While doing some prototyping of haptic vibration for phetsims/quadrilateral#104, I felt like the vibration wasn't very steady in some cases when dragging elements of the sim. I suspect that this is because the vibrations are currently timed by stepping the vibrationManager, so if the animation frames aren't keeping up, the vibrations will be unsteady. One of the designers on the project reported the same experience.

We should first figure out a way to make some measurements so we can determine if the problem really exists and isn't some perceptual thing, and then can also test and measure solutions to quantify if we've really improved things.

[jbphet]

As a first attempt to get some measurements of the accuracy of the haptic vibrations, I set up my Samsung S7 on a table with it tilted up slightly by being propped on a scaled ruler, and butting up against some clamps, with a microphone to record the vibration. It looked like this:

I recorded the sounds produced by the various interactions that produce vibrations, then looked at the recordings in Audacity (a free sound-editing app). Below is a 1.5-second sample of the vibration produced when dragging a vertex (i.e. a corner) in the quadrilateral sim, which is currently coded to produce a pattern of 75ms on and 75ms off. Note that there is a "missing beat" at around 14.45 seconds, which is probably what makes it feel a bit unsteady. By the way, it is a stereo recording, which is why two channels are shown.

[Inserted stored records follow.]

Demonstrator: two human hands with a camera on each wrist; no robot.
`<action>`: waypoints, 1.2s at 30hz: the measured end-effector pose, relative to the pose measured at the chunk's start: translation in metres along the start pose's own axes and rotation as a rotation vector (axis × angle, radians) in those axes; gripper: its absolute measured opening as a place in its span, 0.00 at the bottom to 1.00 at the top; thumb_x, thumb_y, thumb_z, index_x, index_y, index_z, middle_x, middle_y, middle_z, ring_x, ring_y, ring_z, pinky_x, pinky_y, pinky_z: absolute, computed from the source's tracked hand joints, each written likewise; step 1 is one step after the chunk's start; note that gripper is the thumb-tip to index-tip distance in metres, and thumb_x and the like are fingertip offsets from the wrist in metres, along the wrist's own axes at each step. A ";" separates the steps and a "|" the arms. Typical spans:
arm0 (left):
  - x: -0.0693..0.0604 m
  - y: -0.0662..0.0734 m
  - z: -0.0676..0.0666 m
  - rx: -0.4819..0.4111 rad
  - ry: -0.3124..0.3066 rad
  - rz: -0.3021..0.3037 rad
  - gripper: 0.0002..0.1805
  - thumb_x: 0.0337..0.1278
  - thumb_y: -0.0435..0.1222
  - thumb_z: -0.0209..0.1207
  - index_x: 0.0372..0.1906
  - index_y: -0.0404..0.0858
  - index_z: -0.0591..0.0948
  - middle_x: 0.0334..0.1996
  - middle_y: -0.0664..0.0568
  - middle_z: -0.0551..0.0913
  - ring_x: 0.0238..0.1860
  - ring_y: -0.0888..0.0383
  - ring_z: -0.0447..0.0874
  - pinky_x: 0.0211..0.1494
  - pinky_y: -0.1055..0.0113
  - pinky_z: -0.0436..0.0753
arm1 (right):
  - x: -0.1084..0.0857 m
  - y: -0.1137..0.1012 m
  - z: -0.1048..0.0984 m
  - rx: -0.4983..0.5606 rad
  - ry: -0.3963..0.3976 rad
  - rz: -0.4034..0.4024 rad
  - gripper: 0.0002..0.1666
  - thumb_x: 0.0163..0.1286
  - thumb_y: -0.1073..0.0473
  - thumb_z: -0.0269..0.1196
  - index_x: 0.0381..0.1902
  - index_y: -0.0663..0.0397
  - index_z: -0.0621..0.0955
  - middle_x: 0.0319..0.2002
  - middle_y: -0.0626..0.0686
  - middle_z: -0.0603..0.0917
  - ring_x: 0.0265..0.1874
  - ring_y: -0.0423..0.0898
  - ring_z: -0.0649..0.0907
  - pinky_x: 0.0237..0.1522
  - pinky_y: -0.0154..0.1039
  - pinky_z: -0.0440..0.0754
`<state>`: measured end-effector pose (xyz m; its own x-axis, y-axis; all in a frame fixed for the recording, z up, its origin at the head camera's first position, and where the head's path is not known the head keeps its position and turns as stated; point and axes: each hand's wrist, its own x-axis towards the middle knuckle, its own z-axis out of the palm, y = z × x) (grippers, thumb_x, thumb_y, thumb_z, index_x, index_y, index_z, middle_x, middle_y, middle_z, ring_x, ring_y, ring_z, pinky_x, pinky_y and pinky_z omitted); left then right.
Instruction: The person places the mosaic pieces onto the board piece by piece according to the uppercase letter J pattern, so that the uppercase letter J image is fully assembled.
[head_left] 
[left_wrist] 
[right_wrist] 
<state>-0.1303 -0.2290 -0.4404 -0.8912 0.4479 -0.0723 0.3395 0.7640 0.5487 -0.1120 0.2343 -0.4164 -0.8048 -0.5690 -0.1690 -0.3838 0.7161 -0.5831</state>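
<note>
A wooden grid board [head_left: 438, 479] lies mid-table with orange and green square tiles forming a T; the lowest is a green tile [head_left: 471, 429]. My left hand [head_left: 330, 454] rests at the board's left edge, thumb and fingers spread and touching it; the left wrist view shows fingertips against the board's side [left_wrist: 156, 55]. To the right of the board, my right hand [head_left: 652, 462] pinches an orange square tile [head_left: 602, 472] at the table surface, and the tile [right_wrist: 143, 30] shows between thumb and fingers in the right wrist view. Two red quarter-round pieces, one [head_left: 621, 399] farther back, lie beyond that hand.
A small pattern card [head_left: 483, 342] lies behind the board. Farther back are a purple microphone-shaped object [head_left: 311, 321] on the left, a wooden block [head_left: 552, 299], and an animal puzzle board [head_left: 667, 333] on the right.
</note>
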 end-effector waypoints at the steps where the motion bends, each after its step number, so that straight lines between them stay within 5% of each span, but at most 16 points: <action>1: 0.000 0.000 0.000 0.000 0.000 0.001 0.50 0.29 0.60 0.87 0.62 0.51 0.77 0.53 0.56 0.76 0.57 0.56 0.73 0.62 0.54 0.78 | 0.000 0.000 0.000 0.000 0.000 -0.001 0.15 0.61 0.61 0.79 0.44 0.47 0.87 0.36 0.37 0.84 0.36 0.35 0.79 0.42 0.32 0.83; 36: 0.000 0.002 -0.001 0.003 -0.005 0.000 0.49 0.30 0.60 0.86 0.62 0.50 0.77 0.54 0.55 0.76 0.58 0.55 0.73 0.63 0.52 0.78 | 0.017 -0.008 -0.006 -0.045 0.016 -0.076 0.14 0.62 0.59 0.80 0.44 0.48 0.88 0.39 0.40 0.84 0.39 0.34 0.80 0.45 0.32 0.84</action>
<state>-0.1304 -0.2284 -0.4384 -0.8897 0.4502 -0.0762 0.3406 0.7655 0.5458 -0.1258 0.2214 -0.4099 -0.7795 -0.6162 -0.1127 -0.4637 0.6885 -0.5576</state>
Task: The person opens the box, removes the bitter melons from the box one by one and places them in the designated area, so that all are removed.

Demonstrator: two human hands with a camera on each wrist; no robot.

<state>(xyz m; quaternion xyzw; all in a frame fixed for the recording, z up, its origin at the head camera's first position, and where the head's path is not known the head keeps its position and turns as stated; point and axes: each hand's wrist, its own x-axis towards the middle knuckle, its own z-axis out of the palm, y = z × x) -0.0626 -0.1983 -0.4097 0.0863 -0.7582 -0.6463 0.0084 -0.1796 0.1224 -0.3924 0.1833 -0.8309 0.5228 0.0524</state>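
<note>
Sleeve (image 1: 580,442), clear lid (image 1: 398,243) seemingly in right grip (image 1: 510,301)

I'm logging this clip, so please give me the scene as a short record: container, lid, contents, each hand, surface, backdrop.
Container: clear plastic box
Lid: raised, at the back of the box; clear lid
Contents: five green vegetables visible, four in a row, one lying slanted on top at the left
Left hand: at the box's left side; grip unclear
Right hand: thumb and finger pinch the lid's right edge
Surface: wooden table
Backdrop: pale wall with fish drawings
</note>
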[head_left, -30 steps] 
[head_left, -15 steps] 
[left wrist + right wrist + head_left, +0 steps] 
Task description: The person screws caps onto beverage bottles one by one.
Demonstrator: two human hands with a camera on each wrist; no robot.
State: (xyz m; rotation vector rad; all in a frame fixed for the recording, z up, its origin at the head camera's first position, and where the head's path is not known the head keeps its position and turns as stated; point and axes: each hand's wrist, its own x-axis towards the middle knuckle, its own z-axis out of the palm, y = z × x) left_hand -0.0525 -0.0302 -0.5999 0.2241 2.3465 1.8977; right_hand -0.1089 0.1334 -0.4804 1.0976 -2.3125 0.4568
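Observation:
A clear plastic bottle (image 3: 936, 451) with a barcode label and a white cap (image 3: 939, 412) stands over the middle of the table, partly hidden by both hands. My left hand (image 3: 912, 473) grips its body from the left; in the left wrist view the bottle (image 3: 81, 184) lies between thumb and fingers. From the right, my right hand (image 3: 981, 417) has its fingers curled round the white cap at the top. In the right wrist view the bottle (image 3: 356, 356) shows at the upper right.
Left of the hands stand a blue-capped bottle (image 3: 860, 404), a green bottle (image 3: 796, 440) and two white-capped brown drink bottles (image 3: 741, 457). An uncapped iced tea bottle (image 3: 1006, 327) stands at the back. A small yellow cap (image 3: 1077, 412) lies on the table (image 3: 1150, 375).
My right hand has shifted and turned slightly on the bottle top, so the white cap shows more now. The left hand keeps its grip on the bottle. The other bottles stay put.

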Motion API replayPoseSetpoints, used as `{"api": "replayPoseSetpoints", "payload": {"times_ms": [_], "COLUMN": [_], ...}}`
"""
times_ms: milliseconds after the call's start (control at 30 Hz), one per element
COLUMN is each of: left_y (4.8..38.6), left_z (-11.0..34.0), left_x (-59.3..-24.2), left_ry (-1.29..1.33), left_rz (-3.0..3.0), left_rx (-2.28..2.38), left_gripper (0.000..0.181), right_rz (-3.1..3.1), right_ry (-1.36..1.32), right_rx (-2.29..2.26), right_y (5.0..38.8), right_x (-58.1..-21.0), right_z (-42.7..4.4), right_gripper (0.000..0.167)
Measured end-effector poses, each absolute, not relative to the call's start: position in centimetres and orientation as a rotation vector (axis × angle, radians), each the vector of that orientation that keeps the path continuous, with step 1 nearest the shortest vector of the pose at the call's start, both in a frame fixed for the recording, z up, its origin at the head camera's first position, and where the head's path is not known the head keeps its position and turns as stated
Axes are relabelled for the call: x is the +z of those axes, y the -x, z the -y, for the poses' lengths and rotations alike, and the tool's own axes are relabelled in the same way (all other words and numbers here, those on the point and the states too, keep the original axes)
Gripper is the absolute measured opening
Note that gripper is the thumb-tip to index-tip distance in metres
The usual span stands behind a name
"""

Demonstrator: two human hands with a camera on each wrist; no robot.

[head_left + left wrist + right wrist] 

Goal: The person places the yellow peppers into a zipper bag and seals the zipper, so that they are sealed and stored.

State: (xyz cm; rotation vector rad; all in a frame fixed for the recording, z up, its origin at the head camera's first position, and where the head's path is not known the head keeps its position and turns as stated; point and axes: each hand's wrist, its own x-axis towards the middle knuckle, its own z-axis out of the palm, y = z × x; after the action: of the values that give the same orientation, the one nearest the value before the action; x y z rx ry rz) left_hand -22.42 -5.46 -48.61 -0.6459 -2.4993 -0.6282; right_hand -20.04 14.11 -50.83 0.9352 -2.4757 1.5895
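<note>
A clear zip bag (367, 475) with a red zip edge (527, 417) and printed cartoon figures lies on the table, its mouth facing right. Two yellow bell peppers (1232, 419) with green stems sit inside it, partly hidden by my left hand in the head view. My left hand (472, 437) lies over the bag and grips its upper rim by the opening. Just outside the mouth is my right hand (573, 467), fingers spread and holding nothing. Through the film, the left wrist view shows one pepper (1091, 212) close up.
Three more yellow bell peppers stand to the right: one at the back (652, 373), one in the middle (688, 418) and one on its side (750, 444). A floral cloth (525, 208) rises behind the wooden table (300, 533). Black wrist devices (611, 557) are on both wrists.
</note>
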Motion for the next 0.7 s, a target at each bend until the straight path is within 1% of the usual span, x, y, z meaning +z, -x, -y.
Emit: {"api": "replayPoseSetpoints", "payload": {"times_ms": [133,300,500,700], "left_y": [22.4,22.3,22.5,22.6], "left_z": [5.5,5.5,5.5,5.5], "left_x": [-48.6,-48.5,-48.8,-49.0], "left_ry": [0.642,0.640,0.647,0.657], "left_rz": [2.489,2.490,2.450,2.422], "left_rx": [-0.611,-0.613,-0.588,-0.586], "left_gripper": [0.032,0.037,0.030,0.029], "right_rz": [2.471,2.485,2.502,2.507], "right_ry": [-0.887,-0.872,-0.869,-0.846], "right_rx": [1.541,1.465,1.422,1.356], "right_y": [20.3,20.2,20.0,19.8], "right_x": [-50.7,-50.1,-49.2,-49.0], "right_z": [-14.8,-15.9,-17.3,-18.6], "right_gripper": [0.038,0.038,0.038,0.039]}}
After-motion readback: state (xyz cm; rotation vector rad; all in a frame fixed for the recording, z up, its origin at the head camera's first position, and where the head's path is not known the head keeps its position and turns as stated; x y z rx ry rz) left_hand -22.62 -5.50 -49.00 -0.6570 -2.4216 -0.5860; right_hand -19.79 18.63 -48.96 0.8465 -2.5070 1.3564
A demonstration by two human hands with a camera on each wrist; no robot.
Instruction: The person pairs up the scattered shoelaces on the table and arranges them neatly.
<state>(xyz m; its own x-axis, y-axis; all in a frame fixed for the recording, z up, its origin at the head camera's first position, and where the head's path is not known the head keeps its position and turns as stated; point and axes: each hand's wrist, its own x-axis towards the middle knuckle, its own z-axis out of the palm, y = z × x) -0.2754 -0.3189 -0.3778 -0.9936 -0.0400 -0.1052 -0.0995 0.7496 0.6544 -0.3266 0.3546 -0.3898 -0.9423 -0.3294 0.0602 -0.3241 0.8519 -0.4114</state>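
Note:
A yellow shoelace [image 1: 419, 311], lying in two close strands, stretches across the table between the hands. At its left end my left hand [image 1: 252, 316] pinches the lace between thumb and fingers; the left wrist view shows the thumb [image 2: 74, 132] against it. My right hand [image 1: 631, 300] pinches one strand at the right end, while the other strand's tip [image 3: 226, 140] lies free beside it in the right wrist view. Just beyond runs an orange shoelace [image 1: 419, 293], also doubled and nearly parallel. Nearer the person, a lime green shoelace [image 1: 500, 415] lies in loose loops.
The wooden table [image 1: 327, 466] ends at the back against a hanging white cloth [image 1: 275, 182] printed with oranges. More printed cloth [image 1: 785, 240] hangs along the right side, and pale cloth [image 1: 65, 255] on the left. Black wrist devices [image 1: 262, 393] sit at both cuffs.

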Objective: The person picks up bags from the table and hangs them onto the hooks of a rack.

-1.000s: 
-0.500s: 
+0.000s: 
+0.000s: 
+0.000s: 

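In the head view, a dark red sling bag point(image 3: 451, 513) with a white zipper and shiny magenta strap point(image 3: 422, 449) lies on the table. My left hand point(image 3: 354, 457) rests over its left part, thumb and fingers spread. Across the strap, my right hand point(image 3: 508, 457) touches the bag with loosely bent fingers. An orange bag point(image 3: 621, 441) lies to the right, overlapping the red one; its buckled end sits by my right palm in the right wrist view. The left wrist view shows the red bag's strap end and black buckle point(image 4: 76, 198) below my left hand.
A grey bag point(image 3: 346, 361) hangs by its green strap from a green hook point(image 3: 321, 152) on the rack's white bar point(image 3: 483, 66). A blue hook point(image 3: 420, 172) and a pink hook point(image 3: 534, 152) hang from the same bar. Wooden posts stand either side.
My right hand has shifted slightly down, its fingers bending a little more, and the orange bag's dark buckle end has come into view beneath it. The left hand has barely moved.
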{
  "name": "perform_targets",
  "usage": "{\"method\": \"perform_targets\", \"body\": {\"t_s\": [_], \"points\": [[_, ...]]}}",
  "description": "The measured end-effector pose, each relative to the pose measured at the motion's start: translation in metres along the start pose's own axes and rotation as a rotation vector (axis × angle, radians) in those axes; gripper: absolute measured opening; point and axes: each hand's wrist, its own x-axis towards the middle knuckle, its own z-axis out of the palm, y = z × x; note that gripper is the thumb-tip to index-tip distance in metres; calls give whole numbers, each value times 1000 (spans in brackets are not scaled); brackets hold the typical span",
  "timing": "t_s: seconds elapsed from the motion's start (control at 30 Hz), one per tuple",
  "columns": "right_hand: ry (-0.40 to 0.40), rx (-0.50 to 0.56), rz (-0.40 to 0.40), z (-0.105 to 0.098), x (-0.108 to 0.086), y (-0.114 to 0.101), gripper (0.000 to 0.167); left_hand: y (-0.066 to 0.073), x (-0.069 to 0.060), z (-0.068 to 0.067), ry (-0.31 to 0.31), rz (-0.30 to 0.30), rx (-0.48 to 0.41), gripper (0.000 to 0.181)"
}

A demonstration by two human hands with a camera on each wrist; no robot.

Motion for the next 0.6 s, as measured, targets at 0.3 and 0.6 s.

There were a number of such unsteady sections in the recording. Here are 20 seconds of the 75-ms-on-75-ms-off pattern, and it shows a number of small gaps. This is at a different time scale than the first recording shown above.

Next is a screenshot that shows the resulting sound from dragging a side, which is 200ms on and 200ms off. This is 1.5 seconds long.

This pattern is more steady than the first, but also shows that it takes a while (on the order of 50 to 100 ms) for the motor to ramp up, and about the same amount of time to damp out. Also, in the 200-ms-on-200-ms-off pattern, there is a bit of a dip in amplitude in each pulse for some as yet unknown reason. I am not personally sensing this in the haptic vibration, but it shows up in the audio recording.

I thought it would be useful to see how long it takes for the motor to ramp up for a long pulse, so I used the Haptics Playground app to produce a 1 second pulse. Below is what that sounded/looked like. Note that it takes on the order of 400 ms to really get fully stable, and even then it tapers a bit before reaching what appears to be a full steady state.

My next step will be to change the code to see if I can make the faster pattern steadier. However, after looking at this data, I'm concerned that we may be running into the physical limitations of the vibration hardware for this particular device, so we might not be able to make it much better.

[jbphet]

Based on the Q3 planning, work on haptics for the Quadrilateral sim is being de-prioritized for a while. I'm going to defer this issue for now.